I found this reading quite difficult to understand at many points due to some of the language of phenomenology that was unfamiliar to me, but the underlying ideas as I grasp them are of great interest to me. The first quote that I want to consider in some depth is:
"As teachers, we sometimes catch ourselves about to say something but then hold back before we have completely committed ourselves to what was already “on our lips.” Other times the situation we are in seems to “tell” us as it were how we should act."
"The application or reach of theories is both too limited and too universal, too partial and too general to be of immediate practical use in teachers' dealing with children."

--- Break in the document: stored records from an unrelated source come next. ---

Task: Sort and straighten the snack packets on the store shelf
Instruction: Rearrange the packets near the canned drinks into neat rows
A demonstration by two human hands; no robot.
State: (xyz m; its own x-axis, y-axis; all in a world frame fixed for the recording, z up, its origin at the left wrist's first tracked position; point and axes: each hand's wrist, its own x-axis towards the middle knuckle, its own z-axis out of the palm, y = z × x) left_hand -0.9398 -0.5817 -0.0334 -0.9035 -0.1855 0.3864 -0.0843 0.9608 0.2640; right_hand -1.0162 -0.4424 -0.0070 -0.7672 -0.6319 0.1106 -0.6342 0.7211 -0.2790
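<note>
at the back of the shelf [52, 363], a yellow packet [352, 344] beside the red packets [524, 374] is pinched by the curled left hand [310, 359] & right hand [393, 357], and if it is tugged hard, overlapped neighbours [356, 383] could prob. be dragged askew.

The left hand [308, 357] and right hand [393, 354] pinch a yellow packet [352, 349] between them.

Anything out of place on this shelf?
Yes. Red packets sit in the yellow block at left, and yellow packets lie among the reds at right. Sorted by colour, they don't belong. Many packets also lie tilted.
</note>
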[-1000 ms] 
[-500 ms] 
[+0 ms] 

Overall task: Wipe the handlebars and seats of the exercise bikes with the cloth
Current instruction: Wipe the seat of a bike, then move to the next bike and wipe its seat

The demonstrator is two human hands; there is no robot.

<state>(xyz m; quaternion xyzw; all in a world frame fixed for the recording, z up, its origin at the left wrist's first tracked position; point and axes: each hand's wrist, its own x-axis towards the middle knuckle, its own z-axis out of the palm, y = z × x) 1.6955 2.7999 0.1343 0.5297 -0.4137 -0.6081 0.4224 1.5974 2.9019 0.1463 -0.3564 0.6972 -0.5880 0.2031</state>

I think it is important to examine the flaws that Van Manen sees in a purely theory-based classroom model of teacher behaviour. In my own experience talking to teachers, few espouse the same theory as they left their own education with and even those that do do so with less vigour than they once held. Something that I noticed as a student is that the new teachers that I had all suffered from similar desires to make all of their decisions grounded entirely in theory. The challenge is that, if this desire for the backing of theory is transparent to students, I think it decreases the credibility of the teacher in an ironic way. A reliance on strict adherence to theory undermines the teacher's tact and the students perception of their own self-assuredness in education.
My third quote:
"If we were to ask the teacher to give an account of every one of her actions then she would most likely be stymied. Yet, it is the totality of all those micro-situations (and not just the overall intent and pattern of the lesson) that defines the teaching-learning reality of the classroom."